Begitu bulan Agustus berlalu, jalanan suram, berbagai hiasan rusak membusuk diterpa angin, tak ada guyup rukun, persis seperti apa yang digambarkan oleh Syeh Taqiyuddin An-Nabhani dalam kitabnya Nidzamul Islam. Inilah ikatan manusia paling lemah, yaitu nasionalisme, kebangsaan bahkan kesukuan. Mirip dengan sekelompok burung yang berhenti di sebuah danau untuk minum, ketika bahaya mengancam mereka terbang menghindar. Begitu seterusnya.

Pantas saja, masyarakat menjadi tidak peka terhadap persoalan sesungguhnya. Yaitu kita belum merdeka, bolehlah jalan beraspal, rumah sakit banyak, kesehatan murah karena ada BPJS dan lainnya, tapi apakah itu untuk seluruh rakyat?

Bagaimana dengan kasus kebocoran data pribadi, penyelundupan nikel berjuta-juta ton ke luar negeri, gunung emas menjadi lembah gara-gara Freeport, ekspor pasir impor beras dan lain sebagainya? Semua dikendalikan para kapitalis besar, artinya kita masih didikte asing alias dijajah.

Bagaimana pula dengan rasa aman yang hilang karena banyaknya pembunuhan, mutilasi, perselingkuhan , pergaulan bebas dan lain sebagainya yang masuk dalam katagori kerusakan masyarakat? Tidakkah terpikirkan bahwa semua ini karena ulah manusia itu sendiri yang telah lama mengambil hukum selain hukum Allah Swt.

Jika para pejuang dulu slogannya merdeka atau mati untuk terus mengobarkan semangat melawan penjajah, hari ini mengalami berbagai distrupsi. Bahkan menjadi simalakama, merdeka tapi tak sejahtera atau malah sudah mati dalam keadaan tak beraksi.

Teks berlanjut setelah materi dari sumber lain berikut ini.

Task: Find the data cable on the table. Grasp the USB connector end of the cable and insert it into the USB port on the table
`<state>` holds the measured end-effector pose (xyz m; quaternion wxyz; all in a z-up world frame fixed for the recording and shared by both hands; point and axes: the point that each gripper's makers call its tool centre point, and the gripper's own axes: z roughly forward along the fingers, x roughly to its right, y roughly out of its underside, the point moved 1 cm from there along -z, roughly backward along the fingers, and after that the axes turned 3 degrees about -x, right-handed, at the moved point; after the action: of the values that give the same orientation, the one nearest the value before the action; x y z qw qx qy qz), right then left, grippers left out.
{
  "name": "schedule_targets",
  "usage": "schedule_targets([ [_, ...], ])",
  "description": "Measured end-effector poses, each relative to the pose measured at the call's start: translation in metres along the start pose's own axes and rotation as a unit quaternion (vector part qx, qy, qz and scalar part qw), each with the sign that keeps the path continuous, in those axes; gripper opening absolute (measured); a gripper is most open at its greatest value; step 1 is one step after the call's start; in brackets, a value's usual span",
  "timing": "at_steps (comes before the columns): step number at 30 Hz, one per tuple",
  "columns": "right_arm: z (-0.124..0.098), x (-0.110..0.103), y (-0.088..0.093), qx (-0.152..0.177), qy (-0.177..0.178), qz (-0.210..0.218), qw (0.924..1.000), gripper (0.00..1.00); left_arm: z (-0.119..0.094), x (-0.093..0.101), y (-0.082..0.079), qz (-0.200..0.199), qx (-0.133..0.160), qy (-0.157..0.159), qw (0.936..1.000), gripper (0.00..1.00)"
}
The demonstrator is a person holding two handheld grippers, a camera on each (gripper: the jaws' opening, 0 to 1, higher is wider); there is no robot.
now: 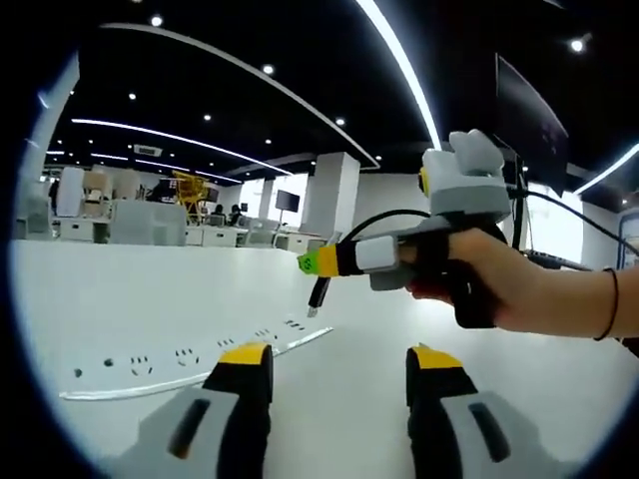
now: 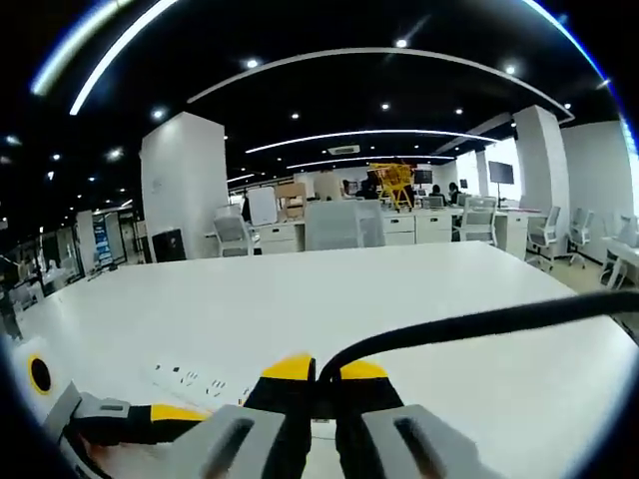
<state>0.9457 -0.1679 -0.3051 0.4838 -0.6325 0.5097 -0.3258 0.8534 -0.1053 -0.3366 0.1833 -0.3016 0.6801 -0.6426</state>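
- Right gripper (image 2: 324, 384): jaws clenched on the data cable (image 2: 479, 321), held by a hand (image 1: 499, 289) above the power strip (image 1: 190, 361).
- USB connector (image 1: 318, 295): hangs tip-down from that gripper, over the power strip's far end and clear of it.
- Data cable, handling (a judgement): light and limp, so it steers nothing. Only the short rigid plug will hold a line. Grip belongs on the plug's moulded body, close behind the metal, or the tip may swivel on contact.
- Left gripper (image 1: 339, 371): jaws spread, nothing between them, on the near side of the power strip.
- Power strip: long, white, flat on the worktop (image 1: 120, 289). Its small slots are too fine to sort.
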Motion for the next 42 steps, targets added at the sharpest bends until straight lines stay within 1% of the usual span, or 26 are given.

Kita belum merdeka, Bung! Kita masih dijajah. Bukan tak boleh bersenang-senang, namun jika dibalut bercampur baur, mengumbar aurat, pelecehan, tasyabuh dan lain-lain yang semuanya bertentangan dengan syariat apalah gunanya? Di mana bersenang-senangnya, sebab bagi seorang Muslim tentu harus selalu ingat bahwa setiap perbuatan ada balasannya. Allah bukanlah zat Yang Maha Lengah, sebaliknya, Allah Maha Teliti. Sebagaimana firman-Nya yang artinya: “Hai anakku, sesungguhnya jika ada (suatu perbuatan) seberat biji sawi dan berada dalam batu atau di langit atau di dalam bumi. Niscaya Allah akan mendatangkan balasannya. Sesungguhmnya allah Maha Halus lagi Maha Mengetahui,” (TQS :Luqman : 16).

Tentulah tak cukup memaknai hari kemerdekaan hanya dengan perlombaan, tirakatan, jalan sehat dan lain sebagainya. Perlu pula ditambah dengan munculnya kesadaran bahwa merdeka hakiki lebih urgen untuk diwujudkan. Negara kita tidak sedang baik-baik saja, pun masyarakat yang nota bene mayoritas beragama Islam. Sebab, bukan Islam yang mewarnai dalam kehidupan, melainkan aturan lain. Wallahu a’lam bish showab.